● About this task
Look below. Copy each line that has "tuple" in it.

### Stored data

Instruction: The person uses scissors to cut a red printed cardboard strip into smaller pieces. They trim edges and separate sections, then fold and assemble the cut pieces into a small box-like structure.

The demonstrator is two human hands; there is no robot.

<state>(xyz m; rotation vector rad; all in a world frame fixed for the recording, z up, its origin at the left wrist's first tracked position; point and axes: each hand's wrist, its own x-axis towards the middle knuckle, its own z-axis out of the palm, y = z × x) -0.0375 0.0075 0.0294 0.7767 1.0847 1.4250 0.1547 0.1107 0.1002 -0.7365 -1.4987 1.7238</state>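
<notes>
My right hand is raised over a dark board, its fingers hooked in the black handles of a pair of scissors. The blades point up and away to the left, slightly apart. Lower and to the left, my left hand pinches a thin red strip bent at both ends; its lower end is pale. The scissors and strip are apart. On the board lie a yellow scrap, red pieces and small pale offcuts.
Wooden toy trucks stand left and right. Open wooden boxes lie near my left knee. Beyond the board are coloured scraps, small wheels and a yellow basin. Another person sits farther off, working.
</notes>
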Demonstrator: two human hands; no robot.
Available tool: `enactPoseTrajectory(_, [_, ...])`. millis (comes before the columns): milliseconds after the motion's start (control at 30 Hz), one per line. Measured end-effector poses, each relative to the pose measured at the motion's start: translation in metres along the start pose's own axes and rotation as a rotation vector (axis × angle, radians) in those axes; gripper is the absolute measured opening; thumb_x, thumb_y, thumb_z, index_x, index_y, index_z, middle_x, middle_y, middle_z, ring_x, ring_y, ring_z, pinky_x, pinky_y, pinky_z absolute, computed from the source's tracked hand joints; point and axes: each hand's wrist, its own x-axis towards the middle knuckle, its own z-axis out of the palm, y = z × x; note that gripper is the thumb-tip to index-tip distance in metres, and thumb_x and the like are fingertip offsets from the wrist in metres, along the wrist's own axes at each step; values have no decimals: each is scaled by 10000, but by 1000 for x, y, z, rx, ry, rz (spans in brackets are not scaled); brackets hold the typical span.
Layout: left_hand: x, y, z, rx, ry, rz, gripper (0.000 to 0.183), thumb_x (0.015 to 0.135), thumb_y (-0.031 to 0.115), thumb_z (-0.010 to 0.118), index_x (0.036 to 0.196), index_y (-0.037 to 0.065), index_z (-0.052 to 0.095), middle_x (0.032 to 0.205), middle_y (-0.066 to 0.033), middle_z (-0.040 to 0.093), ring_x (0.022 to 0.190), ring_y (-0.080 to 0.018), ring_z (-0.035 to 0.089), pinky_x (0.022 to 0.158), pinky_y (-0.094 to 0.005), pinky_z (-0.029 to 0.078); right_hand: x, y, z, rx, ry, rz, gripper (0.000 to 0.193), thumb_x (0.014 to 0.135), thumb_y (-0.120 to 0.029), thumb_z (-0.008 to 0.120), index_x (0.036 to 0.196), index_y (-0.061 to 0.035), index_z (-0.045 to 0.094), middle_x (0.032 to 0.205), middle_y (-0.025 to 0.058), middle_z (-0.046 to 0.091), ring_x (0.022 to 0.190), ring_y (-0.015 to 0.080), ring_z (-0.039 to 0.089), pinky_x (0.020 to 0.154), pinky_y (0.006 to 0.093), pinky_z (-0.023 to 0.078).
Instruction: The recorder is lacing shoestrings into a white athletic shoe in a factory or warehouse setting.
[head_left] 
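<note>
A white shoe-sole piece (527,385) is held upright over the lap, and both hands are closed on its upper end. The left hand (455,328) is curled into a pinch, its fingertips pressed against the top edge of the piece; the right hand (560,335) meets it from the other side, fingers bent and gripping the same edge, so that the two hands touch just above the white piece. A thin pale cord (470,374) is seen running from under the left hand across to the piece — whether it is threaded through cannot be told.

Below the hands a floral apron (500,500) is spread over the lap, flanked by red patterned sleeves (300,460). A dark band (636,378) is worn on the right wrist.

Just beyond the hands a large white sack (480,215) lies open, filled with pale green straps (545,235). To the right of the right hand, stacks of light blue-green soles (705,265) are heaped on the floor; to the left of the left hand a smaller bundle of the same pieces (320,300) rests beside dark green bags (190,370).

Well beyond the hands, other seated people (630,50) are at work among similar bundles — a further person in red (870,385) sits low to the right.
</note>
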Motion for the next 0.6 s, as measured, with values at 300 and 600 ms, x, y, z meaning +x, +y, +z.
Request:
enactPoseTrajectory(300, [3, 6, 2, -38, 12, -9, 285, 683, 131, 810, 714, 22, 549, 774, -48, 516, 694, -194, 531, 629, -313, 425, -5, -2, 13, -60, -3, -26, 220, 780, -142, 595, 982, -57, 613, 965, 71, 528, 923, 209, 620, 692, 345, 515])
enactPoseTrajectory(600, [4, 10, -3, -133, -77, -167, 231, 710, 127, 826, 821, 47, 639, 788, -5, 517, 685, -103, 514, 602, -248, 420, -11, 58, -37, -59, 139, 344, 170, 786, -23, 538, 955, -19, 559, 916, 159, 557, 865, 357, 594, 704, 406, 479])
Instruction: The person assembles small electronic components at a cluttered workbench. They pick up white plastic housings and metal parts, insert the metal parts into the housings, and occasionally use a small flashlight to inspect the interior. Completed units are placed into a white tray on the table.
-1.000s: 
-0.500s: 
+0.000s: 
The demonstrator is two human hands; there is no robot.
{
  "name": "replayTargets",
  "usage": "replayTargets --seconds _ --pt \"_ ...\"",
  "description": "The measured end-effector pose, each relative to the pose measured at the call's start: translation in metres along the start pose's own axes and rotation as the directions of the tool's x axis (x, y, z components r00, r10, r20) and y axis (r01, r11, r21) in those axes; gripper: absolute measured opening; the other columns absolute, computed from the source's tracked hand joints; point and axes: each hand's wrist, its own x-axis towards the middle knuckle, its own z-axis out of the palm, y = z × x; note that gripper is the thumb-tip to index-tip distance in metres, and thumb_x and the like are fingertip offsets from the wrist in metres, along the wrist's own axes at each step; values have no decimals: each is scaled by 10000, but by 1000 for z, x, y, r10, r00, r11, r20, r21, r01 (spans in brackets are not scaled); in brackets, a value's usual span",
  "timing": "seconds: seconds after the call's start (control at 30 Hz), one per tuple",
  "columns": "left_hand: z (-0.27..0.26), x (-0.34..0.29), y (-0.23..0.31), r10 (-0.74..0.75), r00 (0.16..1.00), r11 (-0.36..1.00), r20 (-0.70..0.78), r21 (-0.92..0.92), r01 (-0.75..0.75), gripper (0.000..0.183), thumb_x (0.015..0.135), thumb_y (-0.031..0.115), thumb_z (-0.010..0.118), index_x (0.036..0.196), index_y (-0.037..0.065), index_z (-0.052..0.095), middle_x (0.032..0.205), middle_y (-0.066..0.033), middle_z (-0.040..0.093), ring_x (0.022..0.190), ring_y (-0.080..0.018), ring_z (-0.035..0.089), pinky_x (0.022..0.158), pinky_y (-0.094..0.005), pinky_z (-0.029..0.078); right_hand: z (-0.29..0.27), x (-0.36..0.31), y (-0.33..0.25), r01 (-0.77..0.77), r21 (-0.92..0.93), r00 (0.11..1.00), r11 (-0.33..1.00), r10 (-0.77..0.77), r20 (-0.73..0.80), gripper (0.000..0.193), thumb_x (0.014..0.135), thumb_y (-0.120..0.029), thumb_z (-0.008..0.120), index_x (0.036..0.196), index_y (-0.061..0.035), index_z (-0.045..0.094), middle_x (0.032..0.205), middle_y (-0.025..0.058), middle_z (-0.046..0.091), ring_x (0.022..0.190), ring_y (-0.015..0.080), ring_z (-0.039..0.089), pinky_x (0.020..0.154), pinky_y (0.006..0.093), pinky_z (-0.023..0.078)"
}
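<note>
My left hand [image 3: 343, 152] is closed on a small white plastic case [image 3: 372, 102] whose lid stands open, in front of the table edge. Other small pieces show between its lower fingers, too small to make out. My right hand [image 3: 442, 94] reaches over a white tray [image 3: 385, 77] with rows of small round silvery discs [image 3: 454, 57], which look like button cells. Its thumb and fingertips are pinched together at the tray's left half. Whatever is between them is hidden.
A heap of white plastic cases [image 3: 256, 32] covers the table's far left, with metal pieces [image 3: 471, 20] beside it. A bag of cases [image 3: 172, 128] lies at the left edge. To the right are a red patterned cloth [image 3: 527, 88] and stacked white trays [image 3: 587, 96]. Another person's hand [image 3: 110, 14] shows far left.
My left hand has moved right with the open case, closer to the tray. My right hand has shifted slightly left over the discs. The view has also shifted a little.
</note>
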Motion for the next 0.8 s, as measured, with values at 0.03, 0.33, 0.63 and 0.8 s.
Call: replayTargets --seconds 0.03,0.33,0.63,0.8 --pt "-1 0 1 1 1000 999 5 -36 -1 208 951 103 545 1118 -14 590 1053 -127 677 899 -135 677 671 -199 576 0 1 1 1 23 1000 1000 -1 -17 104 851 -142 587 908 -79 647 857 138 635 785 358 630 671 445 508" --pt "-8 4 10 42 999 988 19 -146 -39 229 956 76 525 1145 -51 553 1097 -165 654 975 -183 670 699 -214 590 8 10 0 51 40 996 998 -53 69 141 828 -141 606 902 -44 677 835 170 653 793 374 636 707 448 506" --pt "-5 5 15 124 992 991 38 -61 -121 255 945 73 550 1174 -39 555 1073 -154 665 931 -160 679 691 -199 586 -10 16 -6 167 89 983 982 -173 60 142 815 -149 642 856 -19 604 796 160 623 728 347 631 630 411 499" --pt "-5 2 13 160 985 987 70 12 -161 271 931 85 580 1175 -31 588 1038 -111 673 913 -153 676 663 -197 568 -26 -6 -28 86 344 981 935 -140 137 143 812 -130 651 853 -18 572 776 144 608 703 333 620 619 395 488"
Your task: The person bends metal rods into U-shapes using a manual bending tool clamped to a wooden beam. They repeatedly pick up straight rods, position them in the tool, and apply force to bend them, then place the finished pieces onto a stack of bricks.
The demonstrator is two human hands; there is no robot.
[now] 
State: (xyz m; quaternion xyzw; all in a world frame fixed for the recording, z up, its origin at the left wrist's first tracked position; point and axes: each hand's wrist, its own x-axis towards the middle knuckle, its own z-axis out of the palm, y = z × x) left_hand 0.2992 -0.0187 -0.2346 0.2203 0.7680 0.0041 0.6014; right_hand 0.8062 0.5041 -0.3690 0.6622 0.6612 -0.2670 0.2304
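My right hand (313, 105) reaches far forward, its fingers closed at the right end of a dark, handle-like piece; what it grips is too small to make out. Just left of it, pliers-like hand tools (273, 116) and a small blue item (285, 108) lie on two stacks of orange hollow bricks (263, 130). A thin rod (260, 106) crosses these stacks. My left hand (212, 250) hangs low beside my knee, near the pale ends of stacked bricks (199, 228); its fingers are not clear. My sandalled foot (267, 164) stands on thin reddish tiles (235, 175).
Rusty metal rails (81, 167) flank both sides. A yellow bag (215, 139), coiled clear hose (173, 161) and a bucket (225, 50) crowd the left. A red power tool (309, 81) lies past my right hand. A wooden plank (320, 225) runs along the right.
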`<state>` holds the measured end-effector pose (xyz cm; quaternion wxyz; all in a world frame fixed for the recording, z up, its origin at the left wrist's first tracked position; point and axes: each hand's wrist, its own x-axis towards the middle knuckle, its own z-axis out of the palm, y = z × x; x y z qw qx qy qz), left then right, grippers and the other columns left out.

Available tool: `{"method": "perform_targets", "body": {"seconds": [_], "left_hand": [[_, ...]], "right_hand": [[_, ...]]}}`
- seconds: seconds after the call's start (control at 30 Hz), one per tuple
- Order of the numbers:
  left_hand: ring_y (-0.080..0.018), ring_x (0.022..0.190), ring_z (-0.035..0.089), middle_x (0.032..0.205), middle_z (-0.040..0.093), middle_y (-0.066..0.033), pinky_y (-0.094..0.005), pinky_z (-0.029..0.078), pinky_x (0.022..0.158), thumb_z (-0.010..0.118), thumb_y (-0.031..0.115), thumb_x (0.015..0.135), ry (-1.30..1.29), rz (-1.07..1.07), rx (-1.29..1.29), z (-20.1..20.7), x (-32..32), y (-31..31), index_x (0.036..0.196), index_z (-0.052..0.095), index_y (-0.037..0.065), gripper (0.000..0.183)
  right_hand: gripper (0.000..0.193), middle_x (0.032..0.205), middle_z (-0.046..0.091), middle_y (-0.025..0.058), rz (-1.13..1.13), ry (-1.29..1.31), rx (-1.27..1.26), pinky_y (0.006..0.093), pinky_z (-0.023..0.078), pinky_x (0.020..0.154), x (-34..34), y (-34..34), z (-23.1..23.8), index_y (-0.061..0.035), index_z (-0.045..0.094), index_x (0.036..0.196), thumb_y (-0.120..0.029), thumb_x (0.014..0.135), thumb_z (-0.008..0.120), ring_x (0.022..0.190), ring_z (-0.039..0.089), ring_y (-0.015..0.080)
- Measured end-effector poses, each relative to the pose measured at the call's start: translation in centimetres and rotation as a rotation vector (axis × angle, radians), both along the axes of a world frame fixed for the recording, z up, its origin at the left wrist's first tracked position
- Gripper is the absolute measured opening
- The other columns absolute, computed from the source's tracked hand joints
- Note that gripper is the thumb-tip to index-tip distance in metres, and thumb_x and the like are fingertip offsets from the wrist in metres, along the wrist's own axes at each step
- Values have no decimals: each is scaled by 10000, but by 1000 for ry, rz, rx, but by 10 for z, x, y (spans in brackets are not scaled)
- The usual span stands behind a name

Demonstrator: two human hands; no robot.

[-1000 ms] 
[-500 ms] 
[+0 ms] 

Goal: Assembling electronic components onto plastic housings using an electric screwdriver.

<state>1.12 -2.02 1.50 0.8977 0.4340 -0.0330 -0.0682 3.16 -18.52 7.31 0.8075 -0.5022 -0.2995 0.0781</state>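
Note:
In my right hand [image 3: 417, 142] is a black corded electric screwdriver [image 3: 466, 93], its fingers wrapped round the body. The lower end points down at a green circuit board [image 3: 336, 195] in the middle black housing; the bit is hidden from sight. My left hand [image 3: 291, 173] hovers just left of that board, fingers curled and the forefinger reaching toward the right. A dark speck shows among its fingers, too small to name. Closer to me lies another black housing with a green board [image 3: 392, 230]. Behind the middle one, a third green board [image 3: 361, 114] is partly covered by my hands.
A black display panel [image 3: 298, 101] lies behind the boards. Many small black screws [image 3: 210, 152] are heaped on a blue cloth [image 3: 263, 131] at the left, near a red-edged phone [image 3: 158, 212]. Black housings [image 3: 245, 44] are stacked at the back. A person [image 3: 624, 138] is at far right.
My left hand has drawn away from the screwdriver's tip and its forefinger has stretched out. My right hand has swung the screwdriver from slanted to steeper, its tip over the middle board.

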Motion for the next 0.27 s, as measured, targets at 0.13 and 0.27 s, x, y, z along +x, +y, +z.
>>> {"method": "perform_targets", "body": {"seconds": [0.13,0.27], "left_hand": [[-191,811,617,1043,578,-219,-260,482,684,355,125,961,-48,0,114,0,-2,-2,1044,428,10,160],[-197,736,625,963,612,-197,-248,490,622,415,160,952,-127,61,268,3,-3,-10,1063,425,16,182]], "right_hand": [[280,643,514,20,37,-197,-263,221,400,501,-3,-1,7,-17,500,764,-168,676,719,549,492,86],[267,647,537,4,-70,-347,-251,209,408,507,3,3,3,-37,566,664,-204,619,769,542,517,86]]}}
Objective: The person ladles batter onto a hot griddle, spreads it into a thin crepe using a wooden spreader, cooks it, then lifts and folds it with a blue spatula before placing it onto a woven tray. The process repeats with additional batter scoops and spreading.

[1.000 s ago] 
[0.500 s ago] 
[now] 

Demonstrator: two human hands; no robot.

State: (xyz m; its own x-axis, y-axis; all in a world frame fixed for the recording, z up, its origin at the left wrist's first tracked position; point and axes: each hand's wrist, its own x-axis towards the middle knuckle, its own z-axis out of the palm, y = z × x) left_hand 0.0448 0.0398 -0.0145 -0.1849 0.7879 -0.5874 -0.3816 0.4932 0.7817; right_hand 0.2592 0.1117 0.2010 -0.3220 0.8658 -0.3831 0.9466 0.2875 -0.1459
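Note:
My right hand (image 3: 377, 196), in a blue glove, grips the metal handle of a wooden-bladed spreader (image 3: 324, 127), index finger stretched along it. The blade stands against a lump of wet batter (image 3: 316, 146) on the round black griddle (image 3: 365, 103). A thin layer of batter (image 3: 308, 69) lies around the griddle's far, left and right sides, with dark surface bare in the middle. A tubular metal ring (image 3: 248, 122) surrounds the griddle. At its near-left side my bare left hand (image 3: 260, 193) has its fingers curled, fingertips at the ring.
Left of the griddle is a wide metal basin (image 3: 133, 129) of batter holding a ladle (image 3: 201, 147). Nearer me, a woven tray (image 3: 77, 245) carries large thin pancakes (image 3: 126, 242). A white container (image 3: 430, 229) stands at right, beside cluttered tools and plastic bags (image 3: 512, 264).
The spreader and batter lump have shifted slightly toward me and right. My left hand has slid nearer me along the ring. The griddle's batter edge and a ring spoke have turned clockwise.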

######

● Written response
  "timing": "seconds: seconds after the call's start (control at 30 Hz), one per tuple",
- seconds: seconds after the call's start (control at 30 Hz), one per tuple

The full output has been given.